**Exercise requirements:**
Your task is to repeat the data exactly, every line of it.

[Start of Attachment]

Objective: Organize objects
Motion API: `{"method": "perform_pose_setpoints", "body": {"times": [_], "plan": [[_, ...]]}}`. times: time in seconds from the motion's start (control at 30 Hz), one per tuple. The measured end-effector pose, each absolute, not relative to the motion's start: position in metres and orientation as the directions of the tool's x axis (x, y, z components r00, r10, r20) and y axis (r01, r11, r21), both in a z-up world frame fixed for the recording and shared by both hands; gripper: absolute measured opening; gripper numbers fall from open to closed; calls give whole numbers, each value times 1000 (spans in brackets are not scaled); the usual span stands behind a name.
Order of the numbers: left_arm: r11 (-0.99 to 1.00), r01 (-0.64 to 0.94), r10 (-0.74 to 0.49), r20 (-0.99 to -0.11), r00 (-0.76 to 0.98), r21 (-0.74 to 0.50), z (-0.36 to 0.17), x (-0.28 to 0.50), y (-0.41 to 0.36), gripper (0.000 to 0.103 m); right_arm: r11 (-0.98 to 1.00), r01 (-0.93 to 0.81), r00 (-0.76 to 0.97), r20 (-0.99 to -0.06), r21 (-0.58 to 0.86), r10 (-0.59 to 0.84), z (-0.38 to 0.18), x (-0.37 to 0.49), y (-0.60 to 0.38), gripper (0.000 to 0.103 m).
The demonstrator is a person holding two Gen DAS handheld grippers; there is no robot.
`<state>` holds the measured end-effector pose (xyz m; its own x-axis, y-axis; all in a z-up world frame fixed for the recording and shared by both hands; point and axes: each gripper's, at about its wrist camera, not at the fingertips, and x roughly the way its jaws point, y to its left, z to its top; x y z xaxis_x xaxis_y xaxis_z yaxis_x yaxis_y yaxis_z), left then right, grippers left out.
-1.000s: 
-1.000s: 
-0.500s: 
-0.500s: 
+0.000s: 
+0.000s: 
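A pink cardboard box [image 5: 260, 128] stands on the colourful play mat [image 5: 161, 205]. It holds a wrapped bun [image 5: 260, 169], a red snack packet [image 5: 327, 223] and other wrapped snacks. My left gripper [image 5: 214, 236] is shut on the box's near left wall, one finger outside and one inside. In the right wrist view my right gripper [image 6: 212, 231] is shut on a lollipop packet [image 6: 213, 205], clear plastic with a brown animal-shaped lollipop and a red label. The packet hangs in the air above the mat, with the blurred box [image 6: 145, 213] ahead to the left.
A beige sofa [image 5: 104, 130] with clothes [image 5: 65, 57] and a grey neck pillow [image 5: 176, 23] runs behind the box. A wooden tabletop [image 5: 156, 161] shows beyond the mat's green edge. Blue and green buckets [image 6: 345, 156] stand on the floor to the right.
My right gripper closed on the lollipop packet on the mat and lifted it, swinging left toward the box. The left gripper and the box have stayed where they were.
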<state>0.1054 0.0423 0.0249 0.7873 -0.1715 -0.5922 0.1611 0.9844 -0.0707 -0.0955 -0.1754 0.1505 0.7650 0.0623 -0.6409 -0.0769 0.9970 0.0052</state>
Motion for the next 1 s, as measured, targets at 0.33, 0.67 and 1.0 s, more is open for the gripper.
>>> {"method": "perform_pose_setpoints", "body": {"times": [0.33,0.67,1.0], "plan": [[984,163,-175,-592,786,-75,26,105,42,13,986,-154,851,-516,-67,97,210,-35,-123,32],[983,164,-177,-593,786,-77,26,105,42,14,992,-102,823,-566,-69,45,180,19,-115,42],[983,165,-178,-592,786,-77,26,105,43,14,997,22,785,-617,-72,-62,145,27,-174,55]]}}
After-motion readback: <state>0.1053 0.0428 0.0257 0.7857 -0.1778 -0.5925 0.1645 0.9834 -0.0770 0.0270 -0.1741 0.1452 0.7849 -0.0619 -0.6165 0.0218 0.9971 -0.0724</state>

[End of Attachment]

**Result of this task:**
Objective: Organize objects
Motion API: `{"method": "perform_pose_setpoints", "body": {"times": [_], "plan": [[_, ...]]}}`. times: time in seconds from the motion's start (control at 30 Hz), one per tuple. The measured end-effector pose, each absolute, not relative to the motion's start: position in metres and orientation as the directions of the tool's x axis (x, y, z components r00, r10, r20) and y axis (r01, r11, r21), both in a z-up world frame fixed for the recording and shared by both hands; gripper: absolute measured opening; gripper numbers fall from open to closed; calls give whole numbers, each value times 1000 (spans in brackets are not scaled); the usual span stands behind a name.
Order of the numbers: left_arm: r11 (-0.99 to 1.00), r01 (-0.64 to 0.94), r10 (-0.74 to 0.49), r20 (-0.99 to -0.11), r00 (-0.76 to 0.98), r21 (-0.74 to 0.50), z (-0.36 to 0.17), x (-0.28 to 0.50), y (-0.41 to 0.36), gripper (0.000 to 0.103 m); right_arm: r11 (-0.98 to 1.00), r01 (-0.93 to 0.81), r00 (-0.76 to 0.97), r20 (-0.99 to -0.06), r21 (-0.58 to 0.86), r10 (-0.59 to 0.84), z (-0.38 to 0.18), x (-0.37 to 0.49), y (-0.60 to 0.38), gripper (0.000 to 0.103 m).
The demonstrator is a person holding two Gen DAS handheld grippers; there is no robot.
`<state>` holds the measured end-effector pose (xyz m; its own x-axis, y-axis; all in a z-up world frame fixed for the recording and shared by both hands; point and axes: each gripper's, at about its wrist camera, not at the fingertips, and x roughly the way its jaws point, y to its left, z to its top; x y z xaxis_x xaxis_y xaxis_z yaxis_x yaxis_y yaxis_z), left then right, grippers left out.
-1.000s: 
-1.000s: 
-0.500s: 
-0.500s: 
+0.000s: 
+0.000s: 
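A pink cardboard box [image 5: 260, 128] stands on the colourful play mat [image 5: 161, 205]. It holds a wrapped bun [image 5: 260, 169], a red snack packet [image 5: 327, 223] and other wrapped snacks. My left gripper [image 5: 214, 236] is shut on the box's near left wall, one finger outside and one inside. In the right wrist view my right gripper [image 6: 212, 231] is shut on a lollipop packet [image 6: 213, 205], clear plastic with a brown animal-shaped lollipop and a red label. The packet hangs in the air above the mat, with the blurred box [image 6: 145, 213] ahead to the left.
A beige sofa [image 5: 104, 130] with clothes [image 5: 65, 57] and a grey neck pillow [image 5: 176, 23] runs behind the box. A wooden tabletop [image 5: 156, 161] shows beyond the mat's green edge. Blue and green buckets [image 6: 345, 156] stand on the floor to the right.
My right gripper closed on the lollipop packet on the mat and lifted it, swinging left toward the box. The left gripper and the box have stayed where they were.
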<state>0.1054 0.0423 0.0249 0.7873 -0.1715 -0.5922 0.1611 0.9844 -0.0707 -0.0955 -0.1754 0.1505 0.7650 0.0623 -0.6409 -0.0769 0.9970 0.0052</state>
Motion for the next 1 s, as measured, targets at 0.33, 0.67 and 1.0 s, more is open for the gripper.
>>> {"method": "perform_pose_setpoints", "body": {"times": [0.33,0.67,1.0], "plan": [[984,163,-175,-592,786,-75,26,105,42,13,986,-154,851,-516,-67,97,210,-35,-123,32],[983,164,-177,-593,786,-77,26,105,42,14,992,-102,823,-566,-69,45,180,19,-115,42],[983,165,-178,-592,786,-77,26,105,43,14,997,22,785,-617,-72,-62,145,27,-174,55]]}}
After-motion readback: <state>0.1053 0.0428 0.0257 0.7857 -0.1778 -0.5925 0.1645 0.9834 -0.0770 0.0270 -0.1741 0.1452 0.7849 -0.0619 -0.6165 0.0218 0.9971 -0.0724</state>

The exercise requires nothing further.